» **Activity**:
Reproduce nothing beyond the line containing "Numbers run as". From the first line of the data below down to it, copy each line exactly, without the pictures.

» **Source material**:

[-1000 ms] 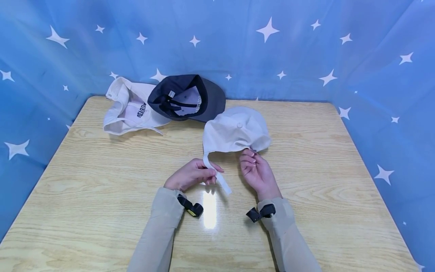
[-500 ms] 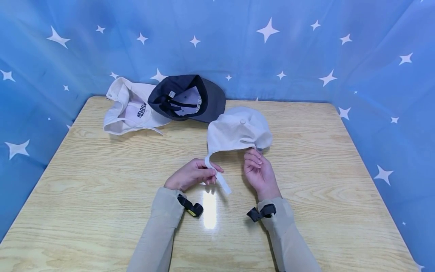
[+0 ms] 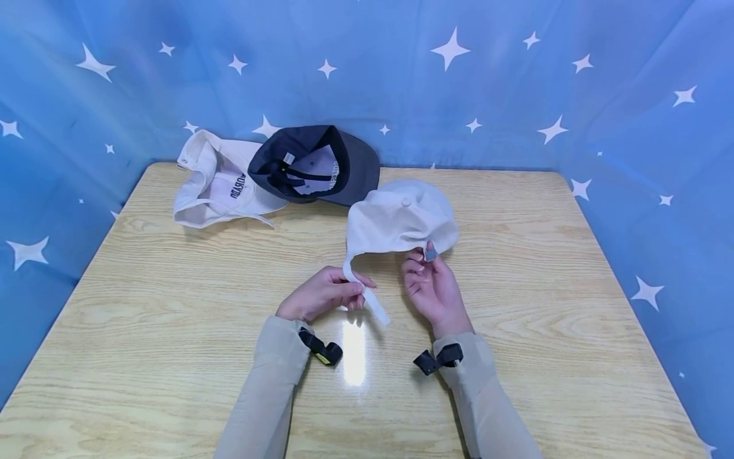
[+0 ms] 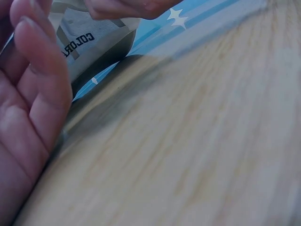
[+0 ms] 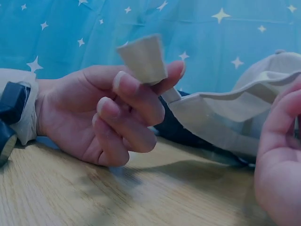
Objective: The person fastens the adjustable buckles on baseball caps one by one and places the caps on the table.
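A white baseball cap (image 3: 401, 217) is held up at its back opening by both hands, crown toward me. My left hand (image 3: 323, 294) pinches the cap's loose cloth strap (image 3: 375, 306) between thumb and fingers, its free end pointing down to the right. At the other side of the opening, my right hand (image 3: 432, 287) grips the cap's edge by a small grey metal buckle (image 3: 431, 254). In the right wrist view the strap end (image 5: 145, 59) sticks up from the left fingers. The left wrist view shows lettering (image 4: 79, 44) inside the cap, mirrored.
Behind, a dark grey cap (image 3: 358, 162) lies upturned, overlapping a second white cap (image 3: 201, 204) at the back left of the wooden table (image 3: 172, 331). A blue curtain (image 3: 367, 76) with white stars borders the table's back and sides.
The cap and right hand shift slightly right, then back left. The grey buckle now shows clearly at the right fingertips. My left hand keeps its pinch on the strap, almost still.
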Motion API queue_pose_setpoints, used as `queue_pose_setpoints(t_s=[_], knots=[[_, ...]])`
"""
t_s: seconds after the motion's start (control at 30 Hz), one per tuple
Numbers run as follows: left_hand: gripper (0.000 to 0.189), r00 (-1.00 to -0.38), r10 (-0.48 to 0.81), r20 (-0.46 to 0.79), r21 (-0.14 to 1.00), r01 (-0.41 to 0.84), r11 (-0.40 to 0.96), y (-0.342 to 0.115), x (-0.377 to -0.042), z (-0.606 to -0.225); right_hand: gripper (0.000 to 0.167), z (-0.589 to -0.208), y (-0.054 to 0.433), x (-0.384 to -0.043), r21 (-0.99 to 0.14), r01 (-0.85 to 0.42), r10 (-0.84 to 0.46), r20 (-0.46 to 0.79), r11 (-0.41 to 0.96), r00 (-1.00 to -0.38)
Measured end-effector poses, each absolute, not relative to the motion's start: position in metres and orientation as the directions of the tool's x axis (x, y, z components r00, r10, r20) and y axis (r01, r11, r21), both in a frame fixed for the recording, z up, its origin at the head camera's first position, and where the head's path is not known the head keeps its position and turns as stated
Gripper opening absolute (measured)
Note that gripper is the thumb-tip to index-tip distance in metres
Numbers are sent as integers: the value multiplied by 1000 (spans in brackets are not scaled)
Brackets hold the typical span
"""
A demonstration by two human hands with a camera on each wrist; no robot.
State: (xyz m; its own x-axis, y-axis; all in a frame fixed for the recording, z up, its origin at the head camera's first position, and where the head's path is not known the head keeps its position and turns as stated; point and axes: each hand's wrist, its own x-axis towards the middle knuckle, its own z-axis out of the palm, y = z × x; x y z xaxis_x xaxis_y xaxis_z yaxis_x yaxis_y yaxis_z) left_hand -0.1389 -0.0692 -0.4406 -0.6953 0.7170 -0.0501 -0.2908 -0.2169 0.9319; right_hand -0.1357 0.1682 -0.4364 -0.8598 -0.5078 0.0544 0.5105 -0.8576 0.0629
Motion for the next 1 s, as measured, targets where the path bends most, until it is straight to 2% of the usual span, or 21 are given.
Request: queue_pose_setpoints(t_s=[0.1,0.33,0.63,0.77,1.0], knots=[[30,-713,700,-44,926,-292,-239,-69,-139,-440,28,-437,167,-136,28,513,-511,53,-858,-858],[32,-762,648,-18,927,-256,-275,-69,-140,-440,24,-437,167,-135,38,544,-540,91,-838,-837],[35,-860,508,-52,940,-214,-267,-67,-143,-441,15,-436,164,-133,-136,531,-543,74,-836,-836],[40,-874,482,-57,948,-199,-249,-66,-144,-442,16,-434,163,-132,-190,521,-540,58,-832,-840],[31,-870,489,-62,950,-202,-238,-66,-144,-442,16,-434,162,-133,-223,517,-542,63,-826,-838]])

» **Result for this task**:
[-1000 ms] 
[-500 ms] 
[+0 ms] 
[+0 ms] 
[+0 ms] 
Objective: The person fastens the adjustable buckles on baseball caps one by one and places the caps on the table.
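A white baseball cap (image 3: 401, 217) is held up at its back opening by both hands, crown toward me. My left hand (image 3: 323, 294) pinches the cap's loose cloth strap (image 3: 375, 306) between thumb and fingers, its free end pointing down to the right. At the other side of the opening, my right hand (image 3: 432, 287) grips the cap's edge by a small grey metal buckle (image 3: 431, 254). In the right wrist view the strap end (image 5: 145, 59) sticks up from the left fingers. The left wrist view shows lettering (image 4: 79, 44) inside the cap, mirrored.
Behind, a dark grey cap (image 3: 358, 162) lies upturned, overlapping a second white cap (image 3: 201, 204) at the back left of the wooden table (image 3: 172, 331). A blue curtain (image 3: 367, 76) with white stars borders the table's back and sides.
The cap and right hand shift slightly right, then back left. The grey buckle now shows clearly at the right fingertips. My left hand keeps its pinch on the strap, almost still.
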Motion API queue_pose_setpoints, used as `queue_pose_setpoints(t_s=[_], knots=[[_, ...]])`
"""
t_s: seconds after the motion's start (control at 30 Hz), one per tuple
Numbers run as follows: left_hand: gripper (0.000 to 0.189), r00 (-1.00 to -0.38), r10 (-0.48 to 0.81), r20 (-0.46 to 0.79), r21 (-0.14 to 1.00), r01 (-0.41 to 0.84), r11 (-0.40 to 0.96), y (-0.342 to 0.115), x (-0.377 to -0.042), z (-0.606 to -0.225); right_hand: gripper (0.000 to 0.167), z (-0.589 to -0.208), y (-0.054 to 0.433), x (-0.384 to -0.043), r21 (-0.99 to 0.14), r01 (-0.85 to 0.42), r10 (-0.84 to 0.46), r20 (-0.46 to 0.79), r11 (-0.41 to 0.96), r00 (-1.00 to -0.38)

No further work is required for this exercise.